== Segment start ==
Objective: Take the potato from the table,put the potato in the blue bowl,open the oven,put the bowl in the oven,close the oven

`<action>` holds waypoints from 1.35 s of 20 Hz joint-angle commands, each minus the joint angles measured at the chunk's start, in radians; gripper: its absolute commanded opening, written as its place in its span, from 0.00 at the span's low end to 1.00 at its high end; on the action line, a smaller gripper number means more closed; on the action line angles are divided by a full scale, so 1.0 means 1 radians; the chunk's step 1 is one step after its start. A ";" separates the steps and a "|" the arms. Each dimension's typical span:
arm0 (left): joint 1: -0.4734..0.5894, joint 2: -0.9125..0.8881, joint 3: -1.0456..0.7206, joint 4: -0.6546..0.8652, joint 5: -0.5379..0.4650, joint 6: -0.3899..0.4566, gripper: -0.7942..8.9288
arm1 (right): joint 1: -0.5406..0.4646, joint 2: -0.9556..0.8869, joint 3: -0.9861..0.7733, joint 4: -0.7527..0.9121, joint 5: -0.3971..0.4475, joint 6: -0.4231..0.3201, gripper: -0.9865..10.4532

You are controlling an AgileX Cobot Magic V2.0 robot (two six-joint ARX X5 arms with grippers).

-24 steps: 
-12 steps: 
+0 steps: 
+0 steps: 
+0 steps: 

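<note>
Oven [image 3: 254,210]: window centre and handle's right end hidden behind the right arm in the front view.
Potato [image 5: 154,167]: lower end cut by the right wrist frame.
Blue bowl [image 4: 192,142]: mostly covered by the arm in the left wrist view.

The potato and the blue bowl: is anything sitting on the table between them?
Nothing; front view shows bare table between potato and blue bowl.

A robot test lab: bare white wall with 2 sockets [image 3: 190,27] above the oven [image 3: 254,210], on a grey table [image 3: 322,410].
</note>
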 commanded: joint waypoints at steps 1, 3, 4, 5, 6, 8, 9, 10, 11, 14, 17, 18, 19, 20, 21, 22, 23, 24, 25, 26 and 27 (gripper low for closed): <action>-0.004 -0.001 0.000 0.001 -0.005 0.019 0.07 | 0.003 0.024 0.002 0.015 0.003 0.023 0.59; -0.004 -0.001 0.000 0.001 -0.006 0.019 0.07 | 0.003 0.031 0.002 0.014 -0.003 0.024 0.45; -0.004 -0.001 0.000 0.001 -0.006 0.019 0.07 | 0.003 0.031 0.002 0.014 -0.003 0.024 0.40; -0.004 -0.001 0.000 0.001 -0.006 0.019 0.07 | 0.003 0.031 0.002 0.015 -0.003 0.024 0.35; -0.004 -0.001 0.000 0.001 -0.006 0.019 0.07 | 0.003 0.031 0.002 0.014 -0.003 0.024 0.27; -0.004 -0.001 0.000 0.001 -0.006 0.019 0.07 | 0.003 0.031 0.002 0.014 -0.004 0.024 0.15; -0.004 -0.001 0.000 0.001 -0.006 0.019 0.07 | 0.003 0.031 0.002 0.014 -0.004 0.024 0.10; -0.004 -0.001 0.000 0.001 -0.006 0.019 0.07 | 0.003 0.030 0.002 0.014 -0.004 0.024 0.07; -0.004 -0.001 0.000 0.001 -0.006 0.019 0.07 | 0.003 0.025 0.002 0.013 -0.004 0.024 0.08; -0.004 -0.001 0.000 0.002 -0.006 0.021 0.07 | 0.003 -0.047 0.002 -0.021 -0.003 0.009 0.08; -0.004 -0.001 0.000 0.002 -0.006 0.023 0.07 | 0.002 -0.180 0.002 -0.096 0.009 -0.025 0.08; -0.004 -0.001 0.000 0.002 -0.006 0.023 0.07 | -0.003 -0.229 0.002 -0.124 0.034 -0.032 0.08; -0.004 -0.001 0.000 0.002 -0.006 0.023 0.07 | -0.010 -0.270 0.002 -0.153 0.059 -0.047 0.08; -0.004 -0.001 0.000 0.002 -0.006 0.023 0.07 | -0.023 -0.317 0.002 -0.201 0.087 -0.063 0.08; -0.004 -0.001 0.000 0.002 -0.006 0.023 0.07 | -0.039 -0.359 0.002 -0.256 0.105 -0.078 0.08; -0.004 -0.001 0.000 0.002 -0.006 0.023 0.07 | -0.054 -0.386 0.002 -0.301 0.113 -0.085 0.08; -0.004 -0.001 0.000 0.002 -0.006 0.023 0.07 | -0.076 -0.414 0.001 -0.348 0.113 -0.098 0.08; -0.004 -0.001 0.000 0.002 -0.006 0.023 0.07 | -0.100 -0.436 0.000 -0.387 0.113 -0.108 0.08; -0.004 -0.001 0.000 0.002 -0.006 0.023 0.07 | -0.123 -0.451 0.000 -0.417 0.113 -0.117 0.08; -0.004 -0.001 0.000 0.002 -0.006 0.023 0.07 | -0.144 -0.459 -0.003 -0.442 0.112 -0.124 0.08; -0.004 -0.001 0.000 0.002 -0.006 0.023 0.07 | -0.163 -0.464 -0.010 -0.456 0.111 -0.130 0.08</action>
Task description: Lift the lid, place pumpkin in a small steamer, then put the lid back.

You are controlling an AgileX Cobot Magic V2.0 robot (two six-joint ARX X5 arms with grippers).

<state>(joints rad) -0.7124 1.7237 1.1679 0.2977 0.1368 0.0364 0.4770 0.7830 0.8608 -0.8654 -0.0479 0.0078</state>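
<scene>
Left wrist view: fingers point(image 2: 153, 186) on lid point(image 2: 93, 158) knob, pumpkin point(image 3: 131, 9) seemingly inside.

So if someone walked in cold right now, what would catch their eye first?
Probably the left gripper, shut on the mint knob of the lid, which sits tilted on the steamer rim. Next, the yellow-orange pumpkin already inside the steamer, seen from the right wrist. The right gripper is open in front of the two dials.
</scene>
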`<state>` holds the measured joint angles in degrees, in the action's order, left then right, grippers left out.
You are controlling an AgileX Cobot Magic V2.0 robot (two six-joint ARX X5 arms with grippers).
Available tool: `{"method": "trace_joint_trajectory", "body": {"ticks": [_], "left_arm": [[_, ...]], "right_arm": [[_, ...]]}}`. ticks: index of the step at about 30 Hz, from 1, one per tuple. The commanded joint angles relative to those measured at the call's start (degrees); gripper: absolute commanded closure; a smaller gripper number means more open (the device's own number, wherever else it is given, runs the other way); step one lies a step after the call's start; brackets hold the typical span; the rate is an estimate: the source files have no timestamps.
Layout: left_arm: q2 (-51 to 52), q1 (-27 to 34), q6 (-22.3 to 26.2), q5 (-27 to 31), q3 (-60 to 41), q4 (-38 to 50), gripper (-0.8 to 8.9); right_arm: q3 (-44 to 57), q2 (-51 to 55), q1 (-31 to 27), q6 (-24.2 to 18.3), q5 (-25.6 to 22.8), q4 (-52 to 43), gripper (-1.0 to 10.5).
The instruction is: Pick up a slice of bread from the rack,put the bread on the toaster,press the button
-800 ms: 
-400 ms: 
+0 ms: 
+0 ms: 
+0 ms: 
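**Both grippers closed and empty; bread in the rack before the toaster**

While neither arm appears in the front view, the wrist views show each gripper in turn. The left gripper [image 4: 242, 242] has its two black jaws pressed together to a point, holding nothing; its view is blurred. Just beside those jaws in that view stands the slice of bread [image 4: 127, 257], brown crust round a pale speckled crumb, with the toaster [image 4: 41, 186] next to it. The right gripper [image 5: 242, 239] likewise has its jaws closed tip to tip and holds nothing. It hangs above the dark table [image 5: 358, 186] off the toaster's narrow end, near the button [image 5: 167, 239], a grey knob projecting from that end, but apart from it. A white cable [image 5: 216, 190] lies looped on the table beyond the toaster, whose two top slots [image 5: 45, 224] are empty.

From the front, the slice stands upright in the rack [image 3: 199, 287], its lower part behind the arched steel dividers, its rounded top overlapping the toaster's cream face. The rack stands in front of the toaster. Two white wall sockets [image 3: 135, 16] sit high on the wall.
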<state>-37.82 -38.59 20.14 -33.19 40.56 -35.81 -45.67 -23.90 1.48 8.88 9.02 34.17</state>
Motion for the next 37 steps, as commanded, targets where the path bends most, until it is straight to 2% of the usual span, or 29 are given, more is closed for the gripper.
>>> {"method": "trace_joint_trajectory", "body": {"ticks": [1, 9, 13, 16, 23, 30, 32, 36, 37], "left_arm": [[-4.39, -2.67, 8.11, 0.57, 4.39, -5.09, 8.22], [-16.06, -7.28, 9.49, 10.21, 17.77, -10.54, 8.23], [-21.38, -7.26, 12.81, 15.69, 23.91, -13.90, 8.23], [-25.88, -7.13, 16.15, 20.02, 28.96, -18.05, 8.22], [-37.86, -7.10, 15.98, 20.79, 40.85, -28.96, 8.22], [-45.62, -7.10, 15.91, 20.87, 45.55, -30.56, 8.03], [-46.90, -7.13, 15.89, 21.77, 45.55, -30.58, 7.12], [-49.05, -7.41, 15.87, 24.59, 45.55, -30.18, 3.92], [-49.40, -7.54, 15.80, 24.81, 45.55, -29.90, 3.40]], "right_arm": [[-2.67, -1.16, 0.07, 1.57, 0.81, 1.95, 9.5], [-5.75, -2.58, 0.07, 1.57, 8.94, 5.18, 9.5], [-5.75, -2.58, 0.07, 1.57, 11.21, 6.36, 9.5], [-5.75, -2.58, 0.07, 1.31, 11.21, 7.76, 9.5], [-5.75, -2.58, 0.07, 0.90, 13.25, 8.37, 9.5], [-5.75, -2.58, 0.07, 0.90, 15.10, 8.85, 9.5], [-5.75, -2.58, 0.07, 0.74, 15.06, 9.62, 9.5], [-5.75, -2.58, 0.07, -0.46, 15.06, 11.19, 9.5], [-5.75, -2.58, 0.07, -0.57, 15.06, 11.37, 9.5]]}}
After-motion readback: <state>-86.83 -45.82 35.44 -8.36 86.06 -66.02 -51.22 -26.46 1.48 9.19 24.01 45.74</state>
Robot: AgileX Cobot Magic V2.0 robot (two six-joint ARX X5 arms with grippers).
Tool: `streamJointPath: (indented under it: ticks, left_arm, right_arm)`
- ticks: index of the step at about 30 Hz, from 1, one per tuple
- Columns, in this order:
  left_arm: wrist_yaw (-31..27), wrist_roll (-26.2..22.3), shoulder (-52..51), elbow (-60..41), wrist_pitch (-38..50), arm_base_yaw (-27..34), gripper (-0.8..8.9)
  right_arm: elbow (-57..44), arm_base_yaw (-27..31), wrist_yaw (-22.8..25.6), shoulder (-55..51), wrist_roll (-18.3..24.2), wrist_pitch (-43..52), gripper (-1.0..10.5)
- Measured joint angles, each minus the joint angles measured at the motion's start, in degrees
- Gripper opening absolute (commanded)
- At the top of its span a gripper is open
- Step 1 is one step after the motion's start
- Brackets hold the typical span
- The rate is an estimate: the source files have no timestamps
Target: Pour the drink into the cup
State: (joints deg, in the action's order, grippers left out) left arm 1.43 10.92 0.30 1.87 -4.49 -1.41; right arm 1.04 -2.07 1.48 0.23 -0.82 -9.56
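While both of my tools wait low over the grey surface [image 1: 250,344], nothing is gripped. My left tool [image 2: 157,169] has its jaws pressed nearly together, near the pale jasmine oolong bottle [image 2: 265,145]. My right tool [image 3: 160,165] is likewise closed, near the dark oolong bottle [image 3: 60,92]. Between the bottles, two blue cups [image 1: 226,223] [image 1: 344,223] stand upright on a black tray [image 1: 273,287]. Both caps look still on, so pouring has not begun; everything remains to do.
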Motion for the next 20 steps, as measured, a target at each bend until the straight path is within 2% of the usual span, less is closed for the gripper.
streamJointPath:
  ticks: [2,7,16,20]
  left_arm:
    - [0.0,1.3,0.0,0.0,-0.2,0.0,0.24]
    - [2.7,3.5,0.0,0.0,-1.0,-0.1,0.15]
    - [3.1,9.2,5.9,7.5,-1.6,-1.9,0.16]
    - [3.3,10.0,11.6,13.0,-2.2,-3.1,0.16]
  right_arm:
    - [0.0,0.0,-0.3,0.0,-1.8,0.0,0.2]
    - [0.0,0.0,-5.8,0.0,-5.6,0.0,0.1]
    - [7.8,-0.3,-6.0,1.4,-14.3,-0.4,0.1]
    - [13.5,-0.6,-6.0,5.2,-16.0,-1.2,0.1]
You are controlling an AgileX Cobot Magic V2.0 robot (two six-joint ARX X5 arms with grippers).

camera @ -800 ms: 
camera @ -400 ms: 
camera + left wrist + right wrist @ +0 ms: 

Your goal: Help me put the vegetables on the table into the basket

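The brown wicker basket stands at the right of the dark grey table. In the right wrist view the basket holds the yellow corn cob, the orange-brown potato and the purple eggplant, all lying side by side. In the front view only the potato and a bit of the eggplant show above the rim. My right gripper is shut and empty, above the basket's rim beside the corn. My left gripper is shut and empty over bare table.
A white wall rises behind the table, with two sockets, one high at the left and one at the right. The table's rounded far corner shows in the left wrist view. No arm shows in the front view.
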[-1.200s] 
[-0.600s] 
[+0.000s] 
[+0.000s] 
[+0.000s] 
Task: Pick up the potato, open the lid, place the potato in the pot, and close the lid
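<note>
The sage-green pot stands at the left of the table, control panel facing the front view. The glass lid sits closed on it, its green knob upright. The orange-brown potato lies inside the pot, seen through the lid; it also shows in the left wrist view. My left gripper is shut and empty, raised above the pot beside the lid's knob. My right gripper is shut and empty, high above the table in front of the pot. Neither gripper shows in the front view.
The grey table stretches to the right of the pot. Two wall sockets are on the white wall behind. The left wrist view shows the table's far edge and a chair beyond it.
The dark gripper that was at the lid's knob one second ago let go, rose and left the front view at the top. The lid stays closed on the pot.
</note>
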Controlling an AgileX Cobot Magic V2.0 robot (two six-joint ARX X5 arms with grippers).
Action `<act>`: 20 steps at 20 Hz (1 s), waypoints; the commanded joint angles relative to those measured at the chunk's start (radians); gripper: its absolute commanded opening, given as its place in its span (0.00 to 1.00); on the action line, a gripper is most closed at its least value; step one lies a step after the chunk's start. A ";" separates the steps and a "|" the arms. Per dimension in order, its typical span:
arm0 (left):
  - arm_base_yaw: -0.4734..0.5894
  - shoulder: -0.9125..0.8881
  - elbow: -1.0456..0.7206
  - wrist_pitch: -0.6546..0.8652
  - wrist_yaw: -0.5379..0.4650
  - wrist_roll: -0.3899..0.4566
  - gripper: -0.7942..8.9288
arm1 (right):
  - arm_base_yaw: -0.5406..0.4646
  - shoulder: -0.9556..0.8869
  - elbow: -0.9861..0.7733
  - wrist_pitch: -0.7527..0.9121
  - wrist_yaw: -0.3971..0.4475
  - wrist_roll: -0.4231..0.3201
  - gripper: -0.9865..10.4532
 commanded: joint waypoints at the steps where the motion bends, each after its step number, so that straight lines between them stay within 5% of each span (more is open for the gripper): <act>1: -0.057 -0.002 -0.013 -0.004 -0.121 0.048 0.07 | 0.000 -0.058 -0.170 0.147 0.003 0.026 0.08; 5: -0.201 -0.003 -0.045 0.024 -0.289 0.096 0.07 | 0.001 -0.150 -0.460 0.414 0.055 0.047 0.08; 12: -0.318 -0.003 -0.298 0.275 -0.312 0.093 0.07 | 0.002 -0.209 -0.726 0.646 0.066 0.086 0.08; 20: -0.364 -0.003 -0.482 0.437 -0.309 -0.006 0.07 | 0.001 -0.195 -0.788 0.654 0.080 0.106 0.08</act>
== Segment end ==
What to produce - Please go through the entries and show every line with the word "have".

Response area -
Available tool: `{"method": "trace_joint_trajectory", "body": {"ticks": [_], "left_arm": [[_, ...]], "right_arm": [[_, ...]]}}`. ticks: index of the step at about 30 Hz, from 1, one per tuple. The commanded joint angles relative to those measured at the call's start (degrees); gripper: absolute commanded closure; a smaller gripper number means more open (the device's own number, wherever else it is given, runs the other way); step one lies a step after the call's start; brackets hold the typical span; the rate is an estimate: the source files have no timestamps.
- The rate is an estimate: the source files have no timestamps

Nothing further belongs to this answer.